== Required work ==
Show each line from the records below in which the word "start" occurs.

== Data extracts ==
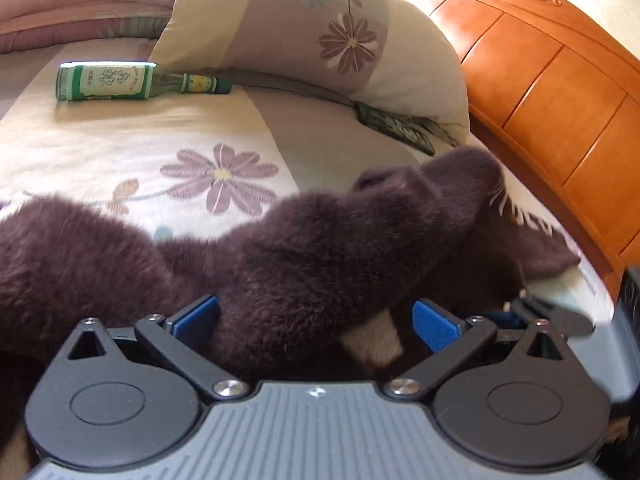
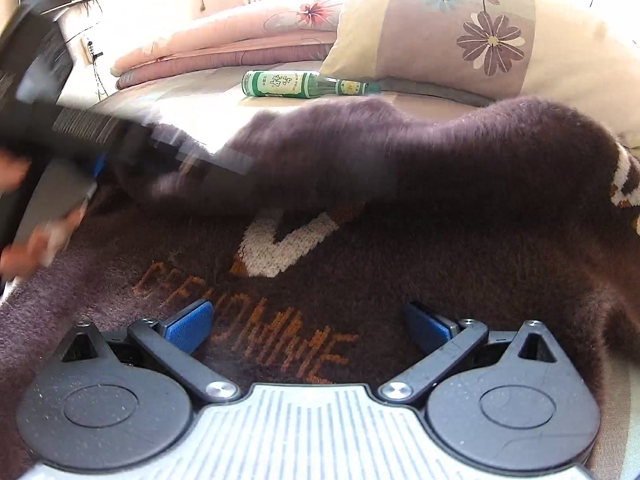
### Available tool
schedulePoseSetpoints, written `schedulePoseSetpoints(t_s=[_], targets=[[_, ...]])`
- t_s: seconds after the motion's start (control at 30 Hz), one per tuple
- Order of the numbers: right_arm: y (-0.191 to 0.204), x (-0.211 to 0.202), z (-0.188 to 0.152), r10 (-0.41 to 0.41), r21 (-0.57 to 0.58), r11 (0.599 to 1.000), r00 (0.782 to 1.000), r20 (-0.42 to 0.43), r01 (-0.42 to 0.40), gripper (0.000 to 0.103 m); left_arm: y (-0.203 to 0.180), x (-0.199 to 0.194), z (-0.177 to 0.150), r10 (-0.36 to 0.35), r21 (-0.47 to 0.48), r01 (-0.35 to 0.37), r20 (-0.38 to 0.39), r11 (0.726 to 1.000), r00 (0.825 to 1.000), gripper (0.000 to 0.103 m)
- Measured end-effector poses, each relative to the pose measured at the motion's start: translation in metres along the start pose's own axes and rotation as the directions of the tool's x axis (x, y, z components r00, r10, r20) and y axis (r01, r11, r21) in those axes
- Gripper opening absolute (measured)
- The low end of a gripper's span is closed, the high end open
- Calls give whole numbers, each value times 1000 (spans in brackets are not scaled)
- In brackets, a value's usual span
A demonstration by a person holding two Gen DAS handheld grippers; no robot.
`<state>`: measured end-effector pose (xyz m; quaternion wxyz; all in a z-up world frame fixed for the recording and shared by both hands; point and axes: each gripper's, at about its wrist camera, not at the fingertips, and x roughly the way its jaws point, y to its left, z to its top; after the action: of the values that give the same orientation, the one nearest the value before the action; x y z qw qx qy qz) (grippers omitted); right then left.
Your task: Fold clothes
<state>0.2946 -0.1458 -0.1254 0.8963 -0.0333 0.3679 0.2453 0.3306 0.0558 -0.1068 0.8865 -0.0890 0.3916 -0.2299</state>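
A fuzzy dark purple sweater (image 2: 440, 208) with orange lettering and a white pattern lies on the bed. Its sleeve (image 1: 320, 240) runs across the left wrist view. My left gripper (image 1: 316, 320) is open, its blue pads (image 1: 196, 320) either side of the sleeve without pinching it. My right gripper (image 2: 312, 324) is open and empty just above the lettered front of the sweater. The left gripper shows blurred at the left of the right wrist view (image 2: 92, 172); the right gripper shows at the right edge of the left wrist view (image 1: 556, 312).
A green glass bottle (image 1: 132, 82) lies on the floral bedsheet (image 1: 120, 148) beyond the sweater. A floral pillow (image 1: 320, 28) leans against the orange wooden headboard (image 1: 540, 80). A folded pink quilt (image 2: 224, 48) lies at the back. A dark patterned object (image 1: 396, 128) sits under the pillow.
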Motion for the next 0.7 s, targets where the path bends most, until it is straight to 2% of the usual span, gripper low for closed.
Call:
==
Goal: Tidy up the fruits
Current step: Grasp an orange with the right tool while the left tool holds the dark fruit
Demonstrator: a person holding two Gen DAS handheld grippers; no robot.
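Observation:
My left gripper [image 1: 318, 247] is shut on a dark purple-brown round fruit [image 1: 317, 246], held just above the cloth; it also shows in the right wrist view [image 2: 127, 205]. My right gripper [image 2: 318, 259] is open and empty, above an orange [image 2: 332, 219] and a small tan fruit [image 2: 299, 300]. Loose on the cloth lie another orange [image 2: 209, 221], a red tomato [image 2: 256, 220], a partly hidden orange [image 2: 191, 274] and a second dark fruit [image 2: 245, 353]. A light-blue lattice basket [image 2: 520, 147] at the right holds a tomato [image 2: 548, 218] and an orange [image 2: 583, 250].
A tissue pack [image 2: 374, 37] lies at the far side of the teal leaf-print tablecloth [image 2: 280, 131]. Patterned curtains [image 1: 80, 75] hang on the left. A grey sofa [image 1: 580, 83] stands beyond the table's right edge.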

== Response area ==
- t_s: seconds after the motion's start (control at 30 Hz), one per tuple
- Measured end-effector poses, each relative to the pose measured at the motion's start: translation in metres along the start pose's own axes and rotation as the directions of the tool's x axis (x, y, z components r00, r10, r20) and y axis (r01, r11, r21) in those axes

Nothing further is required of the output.